EXERCISE AIM: Leaving out the images, please reproduce each line below exactly.

▼

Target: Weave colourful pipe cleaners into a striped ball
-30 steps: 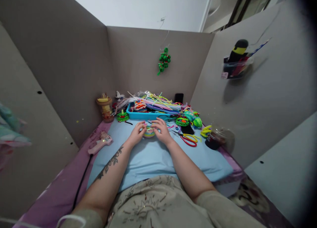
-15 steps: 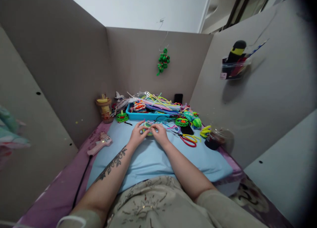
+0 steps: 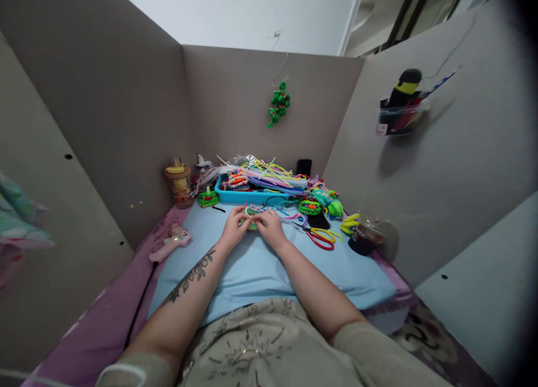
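My left hand [image 3: 232, 226] and my right hand [image 3: 270, 227] meet over a light blue pillow [image 3: 260, 269]. Between the fingertips sits a small round coil of green and yellow pipe cleaner [image 3: 251, 220]. Both hands pinch it from opposite sides, fingers curled around its rim. My left forearm bears a dark tattoo. Just beyond the hands lies a blue tray [image 3: 247, 196] heaped with coloured pipe cleaners.
Red-handled scissors [image 3: 319, 238] lie right of my hands, with green woven pieces [image 3: 310, 207] behind them. A pink glue gun [image 3: 170, 242] with a black cord rests at the left. A cup [image 3: 179, 185] stands in the back left corner. Grey panels wall three sides.
My hands drew closer together around the coil; the right hand's spread fingers have curled in and now pinch it. The arms hardly shifted.
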`<state>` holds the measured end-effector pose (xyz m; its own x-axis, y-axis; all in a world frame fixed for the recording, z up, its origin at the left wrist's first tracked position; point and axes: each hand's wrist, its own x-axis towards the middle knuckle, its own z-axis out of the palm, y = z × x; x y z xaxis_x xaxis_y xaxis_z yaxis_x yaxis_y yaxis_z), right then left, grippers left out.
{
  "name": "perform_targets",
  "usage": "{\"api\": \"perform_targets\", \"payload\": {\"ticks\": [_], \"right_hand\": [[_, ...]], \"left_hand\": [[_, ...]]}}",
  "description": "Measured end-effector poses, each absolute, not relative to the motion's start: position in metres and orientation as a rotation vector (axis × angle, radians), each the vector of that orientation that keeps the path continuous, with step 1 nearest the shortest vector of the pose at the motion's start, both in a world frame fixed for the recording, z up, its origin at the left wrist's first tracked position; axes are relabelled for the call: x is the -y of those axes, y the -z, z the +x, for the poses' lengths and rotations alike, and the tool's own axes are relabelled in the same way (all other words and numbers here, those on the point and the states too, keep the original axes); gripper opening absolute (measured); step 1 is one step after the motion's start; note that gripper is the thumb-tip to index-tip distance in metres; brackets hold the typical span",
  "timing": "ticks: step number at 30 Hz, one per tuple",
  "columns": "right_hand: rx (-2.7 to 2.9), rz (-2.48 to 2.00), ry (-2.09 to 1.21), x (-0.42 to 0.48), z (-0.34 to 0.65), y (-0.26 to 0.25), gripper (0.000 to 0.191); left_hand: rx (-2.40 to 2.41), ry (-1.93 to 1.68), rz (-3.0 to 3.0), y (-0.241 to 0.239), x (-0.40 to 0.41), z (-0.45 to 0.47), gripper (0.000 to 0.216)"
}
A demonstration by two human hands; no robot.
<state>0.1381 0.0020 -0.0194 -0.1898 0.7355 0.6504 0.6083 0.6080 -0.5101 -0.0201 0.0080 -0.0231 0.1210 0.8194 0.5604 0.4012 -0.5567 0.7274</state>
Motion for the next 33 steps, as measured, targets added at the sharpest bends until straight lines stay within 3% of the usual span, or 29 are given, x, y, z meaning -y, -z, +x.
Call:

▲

OUTPUT BELOW:
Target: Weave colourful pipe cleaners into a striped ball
-30 steps: 
-15 steps: 
+0 steps: 
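My left hand [image 3: 232, 226] and my right hand [image 3: 270, 227] meet over a light blue pillow [image 3: 260, 269]. Between the fingertips sits a small round coil of green and yellow pipe cleaner [image 3: 251, 220]. Both hands pinch it from opposite sides, fingers curled around its rim. My left forearm bears a dark tattoo. Just beyond the hands lies a blue tray [image 3: 247, 196] heaped with coloured pipe cleaners.
Red-handled scissors [image 3: 319, 238] lie right of my hands, with green woven pieces [image 3: 310, 207] behind them. A pink glue gun [image 3: 170, 242] with a black cord rests at the left. A cup [image 3: 179, 185] stands in the back left corner. Grey panels wall three sides.
My hands drew closer together around the coil; the right hand's spread fingers have curled in and now pinch it. The arms hardly shifted.
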`<state>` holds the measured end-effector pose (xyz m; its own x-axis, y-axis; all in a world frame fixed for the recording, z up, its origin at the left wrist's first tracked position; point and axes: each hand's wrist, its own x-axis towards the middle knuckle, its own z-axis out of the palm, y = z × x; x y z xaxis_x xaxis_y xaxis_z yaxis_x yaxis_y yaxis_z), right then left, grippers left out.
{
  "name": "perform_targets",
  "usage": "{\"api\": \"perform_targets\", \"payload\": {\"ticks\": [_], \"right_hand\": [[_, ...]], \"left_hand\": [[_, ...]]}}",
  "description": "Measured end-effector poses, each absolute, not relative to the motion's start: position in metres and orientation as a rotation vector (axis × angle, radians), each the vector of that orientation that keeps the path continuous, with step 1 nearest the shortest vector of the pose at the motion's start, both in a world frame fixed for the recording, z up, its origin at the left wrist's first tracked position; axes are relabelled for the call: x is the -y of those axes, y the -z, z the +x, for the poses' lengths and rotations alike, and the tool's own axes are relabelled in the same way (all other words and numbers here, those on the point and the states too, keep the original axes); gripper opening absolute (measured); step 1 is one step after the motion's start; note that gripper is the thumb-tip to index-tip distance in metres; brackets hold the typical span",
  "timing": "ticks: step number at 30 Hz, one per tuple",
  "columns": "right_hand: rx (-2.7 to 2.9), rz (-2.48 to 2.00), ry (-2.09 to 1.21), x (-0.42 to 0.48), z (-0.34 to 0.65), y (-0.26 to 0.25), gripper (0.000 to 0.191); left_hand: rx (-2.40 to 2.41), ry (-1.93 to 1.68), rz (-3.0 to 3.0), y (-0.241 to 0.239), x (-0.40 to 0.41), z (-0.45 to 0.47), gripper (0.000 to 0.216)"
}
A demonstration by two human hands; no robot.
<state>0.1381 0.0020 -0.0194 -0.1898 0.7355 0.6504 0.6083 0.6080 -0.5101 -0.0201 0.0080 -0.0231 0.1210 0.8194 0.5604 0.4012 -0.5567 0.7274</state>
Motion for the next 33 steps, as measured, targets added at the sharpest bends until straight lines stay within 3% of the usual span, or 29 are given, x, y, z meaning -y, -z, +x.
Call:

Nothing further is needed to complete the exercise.